▶ Work to complete: Reproduce exactly, and only, the lines below from the one containing "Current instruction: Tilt" through the one containing "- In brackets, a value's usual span".

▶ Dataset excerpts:
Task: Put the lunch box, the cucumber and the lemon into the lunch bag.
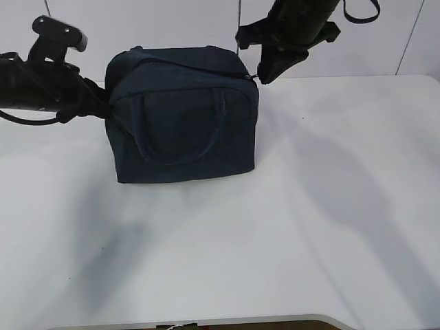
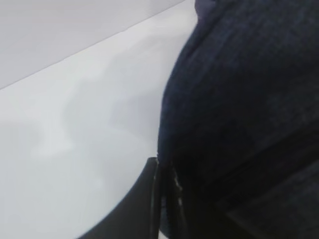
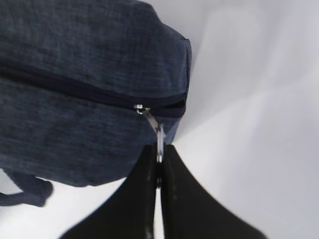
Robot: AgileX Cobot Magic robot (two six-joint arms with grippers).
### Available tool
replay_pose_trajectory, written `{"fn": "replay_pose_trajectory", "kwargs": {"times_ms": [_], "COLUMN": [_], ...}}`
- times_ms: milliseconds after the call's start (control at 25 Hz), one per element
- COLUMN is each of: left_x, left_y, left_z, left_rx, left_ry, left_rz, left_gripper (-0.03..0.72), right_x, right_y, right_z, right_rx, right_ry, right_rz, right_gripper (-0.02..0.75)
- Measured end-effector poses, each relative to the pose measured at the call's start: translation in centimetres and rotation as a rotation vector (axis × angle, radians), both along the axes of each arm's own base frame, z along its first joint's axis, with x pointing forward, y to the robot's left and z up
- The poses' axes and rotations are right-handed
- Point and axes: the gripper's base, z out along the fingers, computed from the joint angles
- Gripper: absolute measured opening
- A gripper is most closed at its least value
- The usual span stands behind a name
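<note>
At upper centre of the exterior view, your lunch bag [image 1: 182, 113] is sitting zipped. Your right gripper [image 3: 159, 167] is pinching the zipper ring [image 3: 159, 137] at the bag's right end, the zipper [image 3: 75, 87] running leftward from it. Your left gripper [image 2: 167, 199] is clamping the bag's left side.

The setting was a robot test bench of laboratory type. A plain white table [image 1: 330, 227] filled most of the exterior frame and met bare white wall panels [image 1: 172, 20] along the top edge. Two black arms [image 1: 41, 82] entered from the upper left and upper right. A lone navy bag [image 1: 182, 113] stood at upper centre; no household furnishings were visible.
</note>
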Motion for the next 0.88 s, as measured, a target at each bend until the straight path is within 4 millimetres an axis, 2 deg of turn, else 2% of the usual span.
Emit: {"fn": "replay_pose_trajectory", "kwargs": {"times_ms": [240, 520, 720, 880], "left_x": [0.0, -0.1, -0.1, -0.1], "left_y": [-0.2, -0.3, -0.3, -0.3], "left_z": [0.1, 0.1, 0.1, 0.1], "left_rx": [-0.013, -0.019, -0.020, -0.023], "left_ry": [-0.003, -0.004, -0.004, -0.005], "left_rz": [-0.016, -0.023, -0.025, -0.029], "left_gripper": [-0.023, -0.023, -0.023, -0.023], "right_x": [-0.2, 0.6, 1.1, 1.3], "right_y": [0.3, -1.7, -3.1, -3.0], "right_z": [0.2, 0.4, 0.9, 0.9], "right_rx": [0.101, 0.270, 0.428, 0.516], "right_ry": [0.059, 0.171, 0.247, 0.301], "right_rz": [-0.146, -0.425, -0.481, -0.485], "right_gripper": [0.005, 0.005, 0.005, 0.005]}}
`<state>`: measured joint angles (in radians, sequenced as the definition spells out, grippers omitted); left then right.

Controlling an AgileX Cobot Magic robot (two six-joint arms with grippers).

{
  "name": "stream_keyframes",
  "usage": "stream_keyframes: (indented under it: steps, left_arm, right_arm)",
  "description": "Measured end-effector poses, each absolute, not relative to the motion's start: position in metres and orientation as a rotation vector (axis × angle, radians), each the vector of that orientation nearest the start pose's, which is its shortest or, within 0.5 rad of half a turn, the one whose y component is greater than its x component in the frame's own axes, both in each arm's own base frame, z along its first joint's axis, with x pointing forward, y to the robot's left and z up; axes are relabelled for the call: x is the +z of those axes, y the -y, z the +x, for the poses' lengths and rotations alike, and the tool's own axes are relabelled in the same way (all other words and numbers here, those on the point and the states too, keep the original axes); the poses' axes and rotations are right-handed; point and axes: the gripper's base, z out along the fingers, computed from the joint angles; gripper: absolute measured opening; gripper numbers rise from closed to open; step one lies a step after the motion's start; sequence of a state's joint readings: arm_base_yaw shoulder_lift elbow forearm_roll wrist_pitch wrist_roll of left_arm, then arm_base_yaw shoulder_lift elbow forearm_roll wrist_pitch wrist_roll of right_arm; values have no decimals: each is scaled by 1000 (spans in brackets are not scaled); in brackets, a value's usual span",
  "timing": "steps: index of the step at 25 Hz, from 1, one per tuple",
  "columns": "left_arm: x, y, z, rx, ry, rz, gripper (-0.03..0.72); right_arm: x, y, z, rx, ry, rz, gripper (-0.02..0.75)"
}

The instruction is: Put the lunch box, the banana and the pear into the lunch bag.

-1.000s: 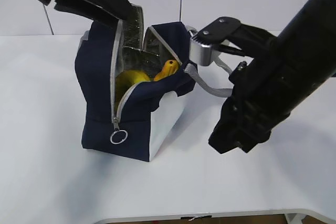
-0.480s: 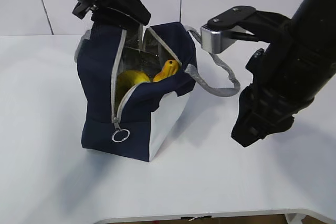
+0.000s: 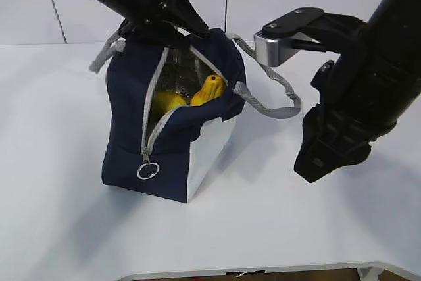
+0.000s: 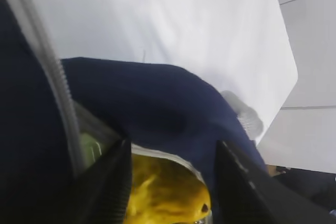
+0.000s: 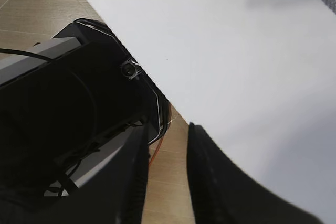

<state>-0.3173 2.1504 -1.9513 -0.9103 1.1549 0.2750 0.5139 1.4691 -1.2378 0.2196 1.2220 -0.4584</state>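
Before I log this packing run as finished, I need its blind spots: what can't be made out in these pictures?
- Lunch box: only a pale green sliver in the left wrist view, behind the bag's zipper edge; the exterior view shows none of it.
- Pear and banana: mostly hidden by the bag wall.
- Left gripper: in the exterior view the jaws merge with the dark bag top, so contact is unclear.
- Right gripper: tips cut off by the bottom edge.

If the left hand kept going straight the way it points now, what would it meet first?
Probably the pear: it sits between the left hand fingertips, inside the lunch bag. Depth is unclear, so the bag's rim could come first.
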Motion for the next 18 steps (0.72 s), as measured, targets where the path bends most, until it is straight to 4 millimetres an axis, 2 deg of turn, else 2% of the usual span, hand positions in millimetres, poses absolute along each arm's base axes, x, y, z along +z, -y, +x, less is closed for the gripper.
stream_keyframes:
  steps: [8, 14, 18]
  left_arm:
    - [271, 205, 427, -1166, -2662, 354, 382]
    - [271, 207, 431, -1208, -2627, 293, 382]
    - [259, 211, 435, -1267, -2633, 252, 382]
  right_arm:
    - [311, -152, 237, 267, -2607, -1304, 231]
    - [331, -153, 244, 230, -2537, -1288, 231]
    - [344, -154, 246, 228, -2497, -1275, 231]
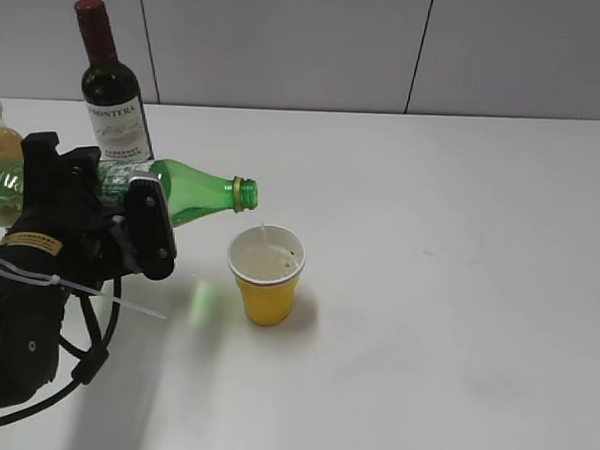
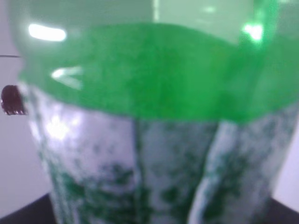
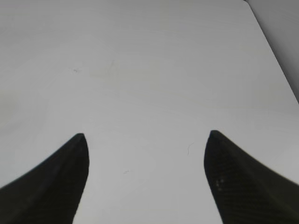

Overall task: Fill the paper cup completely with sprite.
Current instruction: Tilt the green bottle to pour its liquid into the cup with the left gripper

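Our left gripper (image 1: 131,228) clamps the sprite bottle (image 1: 197,196), pouring toward three o'clock into the paper cup (image 1: 266,276) (partly full); we judge more tilt comes next. Right gripper (image 3: 145,179) is spread, idle.

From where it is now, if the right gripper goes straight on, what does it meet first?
Probably only the table. The open right gripper points down at bare white tabletop, and nothing else shows in its line, though depth is hard to judge.

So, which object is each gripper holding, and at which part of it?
The left gripper holds the green sprite bottle around its labelled body, tipped with its mouth over the paper cup. The right gripper is open and holds nothing.
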You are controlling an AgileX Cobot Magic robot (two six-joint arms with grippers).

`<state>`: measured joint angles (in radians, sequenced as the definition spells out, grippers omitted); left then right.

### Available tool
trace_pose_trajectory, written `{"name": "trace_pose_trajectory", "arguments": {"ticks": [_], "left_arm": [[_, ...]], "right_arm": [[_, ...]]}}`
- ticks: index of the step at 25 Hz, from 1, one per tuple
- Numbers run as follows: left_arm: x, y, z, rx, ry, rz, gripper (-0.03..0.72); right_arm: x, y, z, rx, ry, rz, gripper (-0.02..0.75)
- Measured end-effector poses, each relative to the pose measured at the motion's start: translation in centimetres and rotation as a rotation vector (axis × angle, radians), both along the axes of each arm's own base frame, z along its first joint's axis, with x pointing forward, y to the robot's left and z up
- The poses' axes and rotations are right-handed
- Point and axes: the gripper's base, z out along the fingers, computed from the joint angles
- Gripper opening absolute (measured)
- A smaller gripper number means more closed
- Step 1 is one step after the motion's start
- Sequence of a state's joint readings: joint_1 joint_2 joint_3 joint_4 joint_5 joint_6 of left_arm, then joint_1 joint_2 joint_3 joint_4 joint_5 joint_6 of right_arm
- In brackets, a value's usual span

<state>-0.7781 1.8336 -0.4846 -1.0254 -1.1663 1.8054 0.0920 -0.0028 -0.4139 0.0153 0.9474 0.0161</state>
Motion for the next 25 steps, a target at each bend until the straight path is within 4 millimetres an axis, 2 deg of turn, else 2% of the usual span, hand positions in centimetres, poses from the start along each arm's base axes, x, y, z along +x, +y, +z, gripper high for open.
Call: {"name": "trace_pose_trajectory", "arguments": {"ticks": [25], "left_arm": [[-0.09,0.22,-0.03,0.107,0.022,0.003,0.447]], "right_arm": [[0.0,0.0,0.0,0.0,0.0,0.0,0.594]]}}
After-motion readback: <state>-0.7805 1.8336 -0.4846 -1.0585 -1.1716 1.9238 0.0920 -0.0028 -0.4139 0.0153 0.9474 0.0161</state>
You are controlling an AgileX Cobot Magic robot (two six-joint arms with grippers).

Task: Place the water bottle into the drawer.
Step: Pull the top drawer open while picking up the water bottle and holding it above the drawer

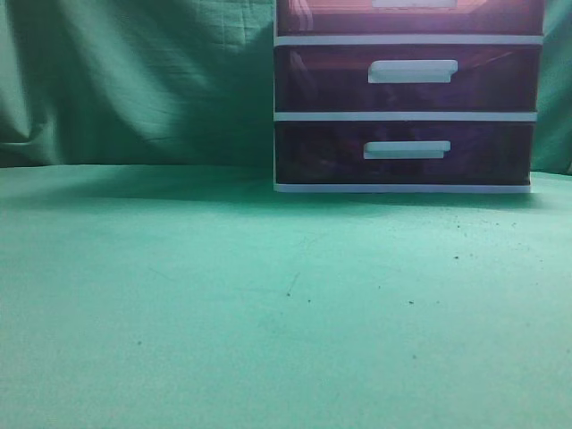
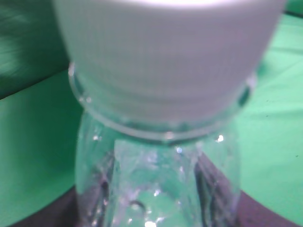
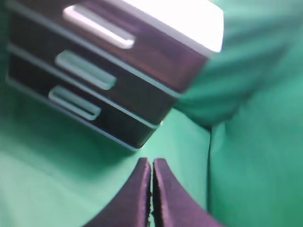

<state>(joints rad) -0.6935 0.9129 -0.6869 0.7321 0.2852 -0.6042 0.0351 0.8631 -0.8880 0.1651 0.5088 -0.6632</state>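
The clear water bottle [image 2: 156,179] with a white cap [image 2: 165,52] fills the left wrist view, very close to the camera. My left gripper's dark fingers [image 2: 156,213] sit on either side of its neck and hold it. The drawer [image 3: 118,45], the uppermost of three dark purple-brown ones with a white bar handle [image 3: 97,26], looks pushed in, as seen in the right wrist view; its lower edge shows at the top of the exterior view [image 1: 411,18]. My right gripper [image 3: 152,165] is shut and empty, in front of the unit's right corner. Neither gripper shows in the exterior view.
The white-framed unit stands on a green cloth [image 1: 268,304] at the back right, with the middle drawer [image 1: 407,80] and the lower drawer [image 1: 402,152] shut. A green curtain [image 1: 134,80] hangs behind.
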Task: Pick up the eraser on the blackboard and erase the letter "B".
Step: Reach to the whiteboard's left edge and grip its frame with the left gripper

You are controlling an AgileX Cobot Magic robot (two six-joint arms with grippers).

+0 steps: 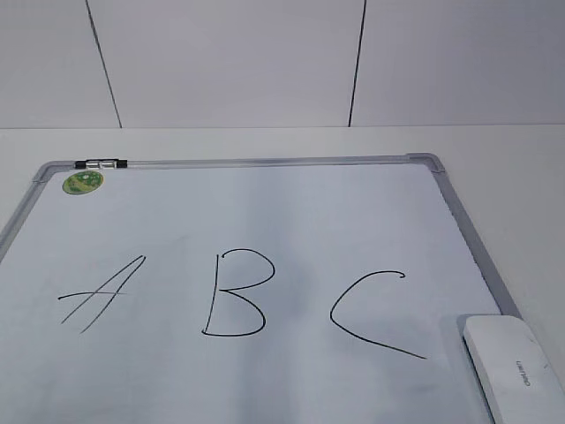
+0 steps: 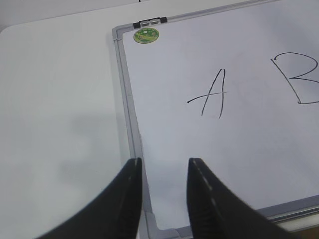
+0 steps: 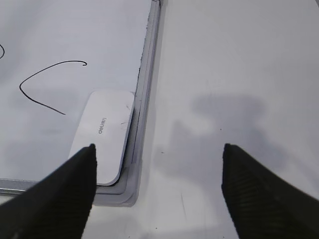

▶ Response to the task:
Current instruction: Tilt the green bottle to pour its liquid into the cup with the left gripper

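Our left gripper (image 1: 131,228) clamps the sprite bottle (image 1: 197,196), pouring toward three o'clock into the paper cup (image 1: 266,276) (partly full); we judge more tilt comes next. Right gripper (image 3: 145,179) is spread, idle.

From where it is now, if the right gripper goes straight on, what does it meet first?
Probably only the table. The open right gripper points down at bare white tabletop, and nothing else shows in its line, though depth is hard to judge.

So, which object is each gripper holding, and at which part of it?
The left gripper holds the green sprite bottle around its labelled body, tipped with its mouth over the paper cup. The right gripper is open and holds nothing.
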You are controlling an AgileX Cobot Magic robot (two six-joint arms with grippers).

`<state>`: measured joint angles (in radians, sequenced as the definition spells out, grippers omitted); left then right.

### Available tool
trace_pose_trajectory, written `{"name": "trace_pose_trajectory", "arguments": {"ticks": [_], "left_arm": [[_, ...]], "right_arm": [[_, ...]]}}`
- ticks: index of the step at 25 Hz, from 1, one per tuple
- Numbers run as follows: left_arm: x, y, z, rx, ry, rz, gripper (-0.03..0.72); right_arm: x, y, z, rx, ry, rz, gripper (-0.02..0.75)
- Measured end-effector poses, each relative to the pose measured at the motion's start: translation in centimetres and rotation as a rotation vector (axis × angle, radians), both along the axes of each arm's own base frame, z along its first joint's axis, with x pointing forward, y to the robot's left and z up
- The poses' axes and rotations are right-handed
- Point and axes: the gripper's base, z out along the fingers, computed from the joint angles
- Gripper opening absolute (measured)
- A smaller gripper number means more closed
- Step 1 is one step after the motion's start
- Sequence of a state's joint readings: joint_1 joint_2 joint_3 joint_4 joint_5 joint_6 of left_arm, then joint_1 joint_2 joint_3 joint_4 joint_5 joint_6 of right_arm
- In brackets, a value's usual span

No further output is needed for this exercise.